**ABOUT THIS TASK:**
Pull out of the data below the stretch of lines bounded by the one containing "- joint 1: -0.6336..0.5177" and the one containing "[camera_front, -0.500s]", both bounds included, unchanged.

[Records from a collection]
★ ★ ★ ★ ★

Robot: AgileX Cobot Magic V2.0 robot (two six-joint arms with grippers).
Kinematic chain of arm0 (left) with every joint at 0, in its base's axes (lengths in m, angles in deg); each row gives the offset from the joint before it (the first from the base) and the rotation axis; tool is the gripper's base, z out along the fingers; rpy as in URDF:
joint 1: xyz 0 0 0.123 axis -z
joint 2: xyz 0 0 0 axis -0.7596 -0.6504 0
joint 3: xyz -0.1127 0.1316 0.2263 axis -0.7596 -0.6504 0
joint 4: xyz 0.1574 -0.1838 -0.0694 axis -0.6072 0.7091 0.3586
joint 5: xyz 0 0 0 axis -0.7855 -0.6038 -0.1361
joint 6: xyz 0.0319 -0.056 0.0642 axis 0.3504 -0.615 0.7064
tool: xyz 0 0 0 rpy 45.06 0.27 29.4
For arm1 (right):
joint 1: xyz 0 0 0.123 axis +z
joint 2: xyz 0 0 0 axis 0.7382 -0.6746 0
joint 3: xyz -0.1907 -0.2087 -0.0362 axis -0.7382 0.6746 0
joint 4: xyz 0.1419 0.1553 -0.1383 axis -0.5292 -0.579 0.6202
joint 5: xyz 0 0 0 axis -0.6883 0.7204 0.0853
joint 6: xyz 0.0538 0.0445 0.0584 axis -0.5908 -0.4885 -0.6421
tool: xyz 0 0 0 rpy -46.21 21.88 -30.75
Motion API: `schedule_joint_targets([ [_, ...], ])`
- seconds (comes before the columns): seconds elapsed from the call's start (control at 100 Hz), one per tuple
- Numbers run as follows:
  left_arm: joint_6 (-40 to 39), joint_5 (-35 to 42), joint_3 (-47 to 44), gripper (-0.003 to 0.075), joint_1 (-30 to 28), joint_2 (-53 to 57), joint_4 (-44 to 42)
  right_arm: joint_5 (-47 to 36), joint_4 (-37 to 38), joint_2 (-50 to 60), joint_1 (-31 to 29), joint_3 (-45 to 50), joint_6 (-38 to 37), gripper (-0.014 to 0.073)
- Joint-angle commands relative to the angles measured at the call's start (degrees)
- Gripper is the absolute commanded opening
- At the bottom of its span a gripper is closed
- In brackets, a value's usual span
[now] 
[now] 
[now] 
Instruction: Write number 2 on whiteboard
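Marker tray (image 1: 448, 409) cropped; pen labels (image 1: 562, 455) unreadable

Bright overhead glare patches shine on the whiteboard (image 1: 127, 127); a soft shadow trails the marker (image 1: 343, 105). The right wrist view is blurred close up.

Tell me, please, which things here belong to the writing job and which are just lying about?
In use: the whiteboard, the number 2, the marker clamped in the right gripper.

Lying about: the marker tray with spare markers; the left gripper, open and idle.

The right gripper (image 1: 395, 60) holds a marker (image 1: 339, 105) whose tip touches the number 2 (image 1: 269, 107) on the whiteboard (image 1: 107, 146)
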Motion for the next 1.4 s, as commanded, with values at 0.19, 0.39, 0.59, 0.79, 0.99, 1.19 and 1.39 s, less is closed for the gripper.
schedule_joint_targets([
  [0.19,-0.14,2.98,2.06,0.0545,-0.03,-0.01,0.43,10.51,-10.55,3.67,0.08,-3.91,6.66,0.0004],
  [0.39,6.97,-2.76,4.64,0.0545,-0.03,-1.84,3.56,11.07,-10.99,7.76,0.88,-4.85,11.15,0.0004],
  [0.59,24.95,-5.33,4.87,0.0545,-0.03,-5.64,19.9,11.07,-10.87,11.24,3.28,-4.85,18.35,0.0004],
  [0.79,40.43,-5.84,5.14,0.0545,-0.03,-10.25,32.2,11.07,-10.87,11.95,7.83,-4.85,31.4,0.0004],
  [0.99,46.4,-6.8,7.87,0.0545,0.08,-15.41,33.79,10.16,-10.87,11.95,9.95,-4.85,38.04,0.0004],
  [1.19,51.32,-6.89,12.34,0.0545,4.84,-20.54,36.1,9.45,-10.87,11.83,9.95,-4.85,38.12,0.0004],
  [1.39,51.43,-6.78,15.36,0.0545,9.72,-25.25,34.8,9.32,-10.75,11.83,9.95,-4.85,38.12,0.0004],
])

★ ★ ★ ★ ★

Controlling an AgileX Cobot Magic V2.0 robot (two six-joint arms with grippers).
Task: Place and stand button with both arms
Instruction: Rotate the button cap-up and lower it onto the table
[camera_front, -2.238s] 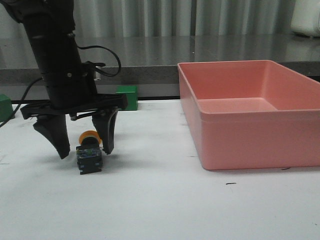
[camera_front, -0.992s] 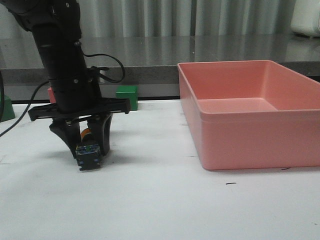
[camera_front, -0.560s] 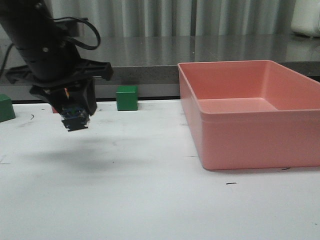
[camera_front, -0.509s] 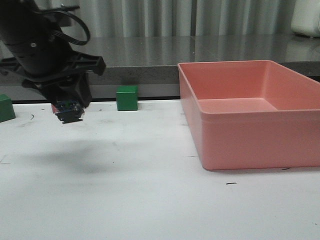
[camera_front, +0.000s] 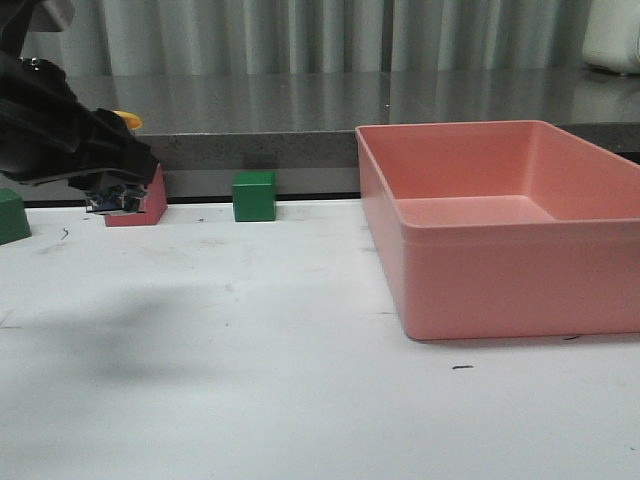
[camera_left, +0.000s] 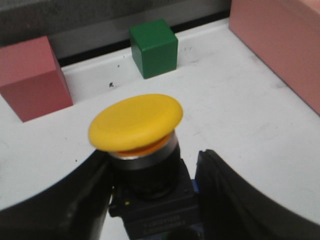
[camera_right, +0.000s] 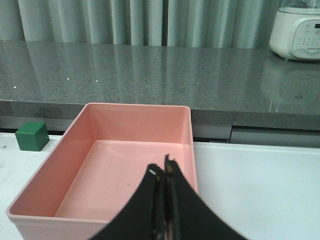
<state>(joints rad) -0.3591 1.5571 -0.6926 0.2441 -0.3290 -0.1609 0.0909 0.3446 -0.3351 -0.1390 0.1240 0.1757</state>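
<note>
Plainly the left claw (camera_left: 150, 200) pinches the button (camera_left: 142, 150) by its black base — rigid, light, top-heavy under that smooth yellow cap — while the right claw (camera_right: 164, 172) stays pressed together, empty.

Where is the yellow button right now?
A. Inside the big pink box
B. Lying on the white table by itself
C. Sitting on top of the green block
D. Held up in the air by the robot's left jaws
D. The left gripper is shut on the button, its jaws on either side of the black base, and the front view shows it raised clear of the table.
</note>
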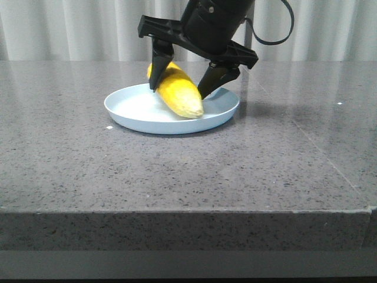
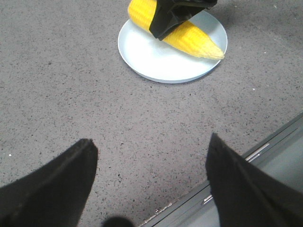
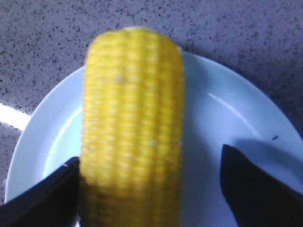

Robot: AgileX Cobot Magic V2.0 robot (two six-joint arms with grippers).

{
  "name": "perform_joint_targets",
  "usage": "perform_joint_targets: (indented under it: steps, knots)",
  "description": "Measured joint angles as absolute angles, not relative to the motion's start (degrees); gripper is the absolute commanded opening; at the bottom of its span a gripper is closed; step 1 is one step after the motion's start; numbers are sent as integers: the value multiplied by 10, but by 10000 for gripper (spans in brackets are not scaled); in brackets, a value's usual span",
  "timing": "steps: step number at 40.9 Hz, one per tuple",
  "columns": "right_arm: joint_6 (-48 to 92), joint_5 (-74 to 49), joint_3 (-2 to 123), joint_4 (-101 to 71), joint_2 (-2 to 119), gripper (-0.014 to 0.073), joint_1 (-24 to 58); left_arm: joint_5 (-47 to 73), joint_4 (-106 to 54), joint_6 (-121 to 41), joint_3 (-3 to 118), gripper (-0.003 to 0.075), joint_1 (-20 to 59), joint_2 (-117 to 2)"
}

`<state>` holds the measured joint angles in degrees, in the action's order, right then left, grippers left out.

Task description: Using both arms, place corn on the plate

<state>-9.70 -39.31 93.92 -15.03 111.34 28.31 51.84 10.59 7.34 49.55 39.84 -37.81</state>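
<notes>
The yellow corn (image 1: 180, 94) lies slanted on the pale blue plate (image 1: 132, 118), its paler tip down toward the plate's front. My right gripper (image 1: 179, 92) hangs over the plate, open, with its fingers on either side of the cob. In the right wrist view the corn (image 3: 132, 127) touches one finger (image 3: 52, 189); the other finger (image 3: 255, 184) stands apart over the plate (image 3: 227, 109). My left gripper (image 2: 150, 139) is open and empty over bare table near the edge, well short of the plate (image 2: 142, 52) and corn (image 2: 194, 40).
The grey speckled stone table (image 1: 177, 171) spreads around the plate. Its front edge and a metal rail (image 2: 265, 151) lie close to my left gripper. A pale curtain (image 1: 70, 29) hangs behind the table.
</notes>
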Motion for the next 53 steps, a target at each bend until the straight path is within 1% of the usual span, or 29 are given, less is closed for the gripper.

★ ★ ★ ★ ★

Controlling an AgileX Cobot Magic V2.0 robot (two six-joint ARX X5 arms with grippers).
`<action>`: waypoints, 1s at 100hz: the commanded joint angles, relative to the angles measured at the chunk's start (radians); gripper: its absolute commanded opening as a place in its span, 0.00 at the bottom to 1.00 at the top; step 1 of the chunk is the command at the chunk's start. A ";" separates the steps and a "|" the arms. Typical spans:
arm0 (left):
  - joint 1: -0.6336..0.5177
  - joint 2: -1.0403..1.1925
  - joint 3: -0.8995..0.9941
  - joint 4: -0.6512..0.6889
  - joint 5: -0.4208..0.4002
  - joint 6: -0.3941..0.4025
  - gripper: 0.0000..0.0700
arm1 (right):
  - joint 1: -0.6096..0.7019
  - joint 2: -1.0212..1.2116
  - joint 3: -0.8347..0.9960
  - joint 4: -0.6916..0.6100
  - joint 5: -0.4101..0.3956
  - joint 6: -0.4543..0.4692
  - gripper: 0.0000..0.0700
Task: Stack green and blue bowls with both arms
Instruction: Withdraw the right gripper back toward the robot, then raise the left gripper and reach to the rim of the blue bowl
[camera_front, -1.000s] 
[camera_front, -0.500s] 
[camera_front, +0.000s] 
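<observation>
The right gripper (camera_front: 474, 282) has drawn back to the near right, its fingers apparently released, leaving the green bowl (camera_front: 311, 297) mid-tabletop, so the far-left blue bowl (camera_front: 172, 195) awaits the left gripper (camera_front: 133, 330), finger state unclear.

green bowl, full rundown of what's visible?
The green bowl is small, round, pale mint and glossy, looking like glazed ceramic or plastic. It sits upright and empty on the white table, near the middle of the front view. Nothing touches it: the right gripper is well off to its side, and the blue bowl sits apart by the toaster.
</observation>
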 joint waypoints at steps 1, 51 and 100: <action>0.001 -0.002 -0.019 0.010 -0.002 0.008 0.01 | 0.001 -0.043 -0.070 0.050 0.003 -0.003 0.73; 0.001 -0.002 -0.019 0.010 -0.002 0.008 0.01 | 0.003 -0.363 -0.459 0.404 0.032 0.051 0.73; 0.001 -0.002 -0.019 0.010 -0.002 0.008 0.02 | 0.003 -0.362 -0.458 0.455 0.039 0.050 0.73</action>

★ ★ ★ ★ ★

**WRITTEN RESPONSE:**
  - joint 1: -0.6336..0.5177
  - joint 2: -1.0403..1.1925
  - joint 3: -0.8995..0.9941
  - joint 4: -0.6512..0.6889
  - joint 5: -0.4208..0.4002
  - joint 6: -0.3941..0.4025
  - gripper: 0.0000..0.0700
arm1 (right):
  - joint 1: -0.6096..0.7019
  - joint 2: -1.0212..1.2116
  - joint 3: -0.8347..0.9960
  - joint 4: -0.6916..0.6100
  - joint 5: -0.4101..0.3956
  - joint 6: -0.4543..0.4692
  - gripper: 0.0000..0.0700
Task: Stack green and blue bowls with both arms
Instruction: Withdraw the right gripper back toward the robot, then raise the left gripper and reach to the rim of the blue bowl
[camera_front, -1.000s] 
[camera_front, -0.500s] 

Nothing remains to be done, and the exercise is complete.